[TO DO] Scan the lines below for the string "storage" and report how many lines contain it, giving only the number.

[DATASET EXCERPTS]
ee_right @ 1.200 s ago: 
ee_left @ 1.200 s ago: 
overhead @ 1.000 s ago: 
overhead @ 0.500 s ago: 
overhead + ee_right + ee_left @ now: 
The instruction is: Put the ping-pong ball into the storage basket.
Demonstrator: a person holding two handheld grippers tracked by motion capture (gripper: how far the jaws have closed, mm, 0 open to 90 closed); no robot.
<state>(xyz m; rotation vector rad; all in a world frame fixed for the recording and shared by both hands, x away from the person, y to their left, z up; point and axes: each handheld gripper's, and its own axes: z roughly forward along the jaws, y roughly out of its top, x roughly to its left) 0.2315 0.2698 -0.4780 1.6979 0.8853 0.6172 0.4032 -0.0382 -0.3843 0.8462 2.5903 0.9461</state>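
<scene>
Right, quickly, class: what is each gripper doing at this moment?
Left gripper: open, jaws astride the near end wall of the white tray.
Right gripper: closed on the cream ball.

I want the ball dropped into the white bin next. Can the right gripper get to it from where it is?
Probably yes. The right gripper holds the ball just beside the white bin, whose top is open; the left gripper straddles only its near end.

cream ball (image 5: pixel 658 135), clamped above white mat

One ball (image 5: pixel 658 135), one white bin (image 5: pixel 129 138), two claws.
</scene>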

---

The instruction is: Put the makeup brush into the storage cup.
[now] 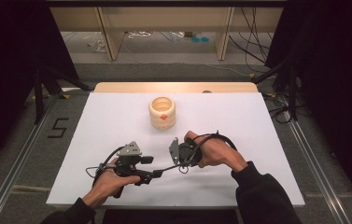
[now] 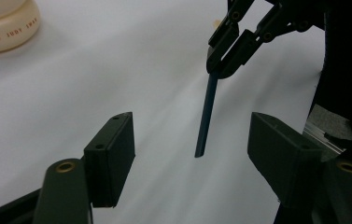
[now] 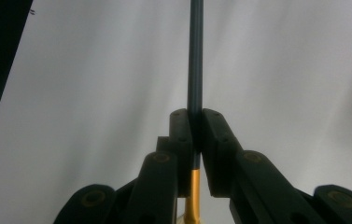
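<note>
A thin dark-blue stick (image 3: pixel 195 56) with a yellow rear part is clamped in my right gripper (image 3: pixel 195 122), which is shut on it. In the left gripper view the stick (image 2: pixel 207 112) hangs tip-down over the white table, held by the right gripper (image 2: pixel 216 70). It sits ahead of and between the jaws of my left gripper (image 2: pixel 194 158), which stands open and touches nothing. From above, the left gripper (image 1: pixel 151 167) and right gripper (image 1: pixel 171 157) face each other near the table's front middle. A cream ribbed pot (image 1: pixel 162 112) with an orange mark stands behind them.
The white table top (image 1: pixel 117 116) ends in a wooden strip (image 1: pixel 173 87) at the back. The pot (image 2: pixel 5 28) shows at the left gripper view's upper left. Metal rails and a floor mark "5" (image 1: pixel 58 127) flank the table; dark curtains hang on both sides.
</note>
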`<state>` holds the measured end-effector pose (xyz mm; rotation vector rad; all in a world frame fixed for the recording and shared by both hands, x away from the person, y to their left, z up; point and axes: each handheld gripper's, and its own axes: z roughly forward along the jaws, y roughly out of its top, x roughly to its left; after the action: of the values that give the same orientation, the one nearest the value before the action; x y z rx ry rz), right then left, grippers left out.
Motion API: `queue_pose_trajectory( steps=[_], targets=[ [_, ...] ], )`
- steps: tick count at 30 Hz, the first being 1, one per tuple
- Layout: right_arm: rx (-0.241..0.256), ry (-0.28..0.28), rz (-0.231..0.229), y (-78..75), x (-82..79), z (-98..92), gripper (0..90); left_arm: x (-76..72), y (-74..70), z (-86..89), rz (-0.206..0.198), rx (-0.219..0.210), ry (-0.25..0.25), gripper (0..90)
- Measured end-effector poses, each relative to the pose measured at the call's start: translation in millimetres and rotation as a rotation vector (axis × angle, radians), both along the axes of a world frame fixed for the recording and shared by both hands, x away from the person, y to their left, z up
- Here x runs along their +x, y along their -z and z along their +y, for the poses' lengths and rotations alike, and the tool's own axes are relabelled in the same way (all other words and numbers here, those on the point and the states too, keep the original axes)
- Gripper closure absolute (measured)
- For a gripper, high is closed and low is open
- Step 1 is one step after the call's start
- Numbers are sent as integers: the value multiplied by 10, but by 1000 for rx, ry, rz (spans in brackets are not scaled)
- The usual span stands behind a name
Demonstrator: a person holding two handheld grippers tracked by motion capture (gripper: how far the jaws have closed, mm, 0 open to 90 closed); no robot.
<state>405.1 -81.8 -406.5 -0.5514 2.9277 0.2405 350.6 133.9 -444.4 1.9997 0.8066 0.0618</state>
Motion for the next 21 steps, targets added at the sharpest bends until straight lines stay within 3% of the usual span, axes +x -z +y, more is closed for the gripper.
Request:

[TASK OUTPUT] 2